16.6 Million People's Data Stolen from a US Mortgage Company

What Happened?

In January 2026, a major American mortgage company called LoanDepot was hacked .

The hackers stole the sensitive personal information of 16.6 million customers .

To put that number in perspective: That is roughly one out of every 20 American adults who have a mortgage.

What Was Stolen?

The full list has not been released, but based on similar breaches, the stolen data likely includes :

• Full names
• Home addresses
• Social Security numbers (the American equivalent of a National Identification Number)
• Bank account details
• Mortgage payment histories

Why This Is Terrifying

Dr. Darren Williams, a cybersecurity expert, explained it this way :

"There's been a recent uptick in cybercriminals' interest in the loan and mortgage industry. Cybercriminals are discovering holes and a lack of investment in security in this industry, and many are stepping in to take advantage."

And here is the worst part: Weeks after the attack, customers were still unable to make payments or access their online accounts .

Imagine not being able to pay your mortgage because the company you owe money to was hacked. The stress. The late fees. The damage to your credit score.

The Second American Attack: Kaaj Technologies

That same month, another company—Kaaj Technologies, which provides AI credit analysis for small business lenders—also got hacked .

Kaaj began notifying affected individuals on March 26, 2026, about a cybersecurity incident that happened on January 13, 2026 .

A law firm investigating the breach warned :

"If you interacted with Kaaj, your information was probably taken by cybercriminals.
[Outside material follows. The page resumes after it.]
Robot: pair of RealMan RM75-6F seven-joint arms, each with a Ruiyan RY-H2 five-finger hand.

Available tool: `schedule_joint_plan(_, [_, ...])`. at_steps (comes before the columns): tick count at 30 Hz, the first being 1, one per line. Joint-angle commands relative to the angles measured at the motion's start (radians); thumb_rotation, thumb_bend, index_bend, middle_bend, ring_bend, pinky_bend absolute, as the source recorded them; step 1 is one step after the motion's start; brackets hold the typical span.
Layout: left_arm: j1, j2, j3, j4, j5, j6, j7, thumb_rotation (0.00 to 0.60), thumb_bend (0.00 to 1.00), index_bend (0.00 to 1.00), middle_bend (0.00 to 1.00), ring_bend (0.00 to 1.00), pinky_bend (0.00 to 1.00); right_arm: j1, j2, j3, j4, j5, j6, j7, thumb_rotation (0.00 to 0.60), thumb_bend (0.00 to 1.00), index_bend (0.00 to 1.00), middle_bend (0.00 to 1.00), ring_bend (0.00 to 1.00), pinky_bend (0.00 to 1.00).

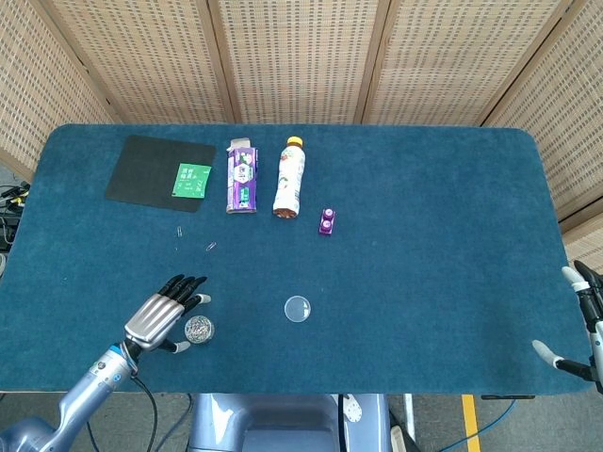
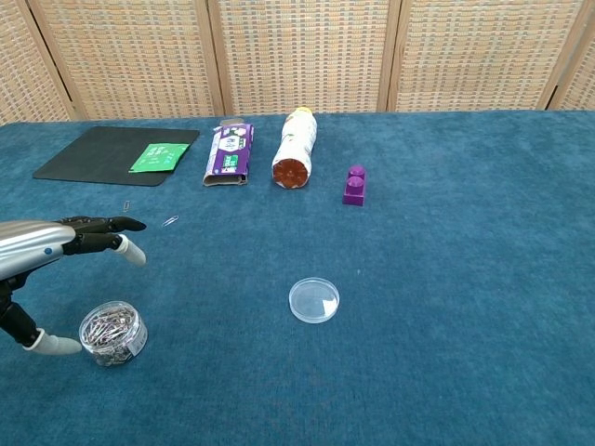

That's serious. They can take out credit cards in your name, get your tax return, take your identity and ruin your credit."

The Simple Truth

You might be thinking: "I do not live in America. This does not affect me."

But here is the reality: Loan apps and financial technology companies ALL OVER THE WORLD collect your personal data. If a billion-dollar American company cannot protect 16.6 million customers, what chance does a small loan app in your country have?

Your data is not safe anywhere. Assume every loan app will eventually be hacked.

Step-by-Step Solutions (What YOU Can Do)

Step 1: Assume a breach will happen. Before you give ANY loan app your personal information, ask yourself: "Am I comfortable with this data ending up in the hands of criminals?" Because there is a real chance it will.

Step 2: Use a separate email address for loan apps. Do not use the same email you use for your bank, your job, or your family. Create a free email account specifically for financial apps. If that email gets hacked, your main accounts remain safe.

Step 3: Never share your National ID number unless ABSOLUTELY necessary. Many loan apps ask for your NIN, Social Security number, or equivalent ID. Ask them: "Why do you need this? Can you verify my identity another way?" If they insist, consider walking away.

Step 4: Monitor your bank accounts WEEKLY. Do not wait for a monthly statement. Check your transactions every week. If you see something you do not recognize, report it immediately.

Step 5: If you receive a breach notification letter, take it seriously. Do not throw it away. Do not ignore it. The company is required by law to tell you if your data was stolen. Follow their instructions for credit monitoring or identity protection services.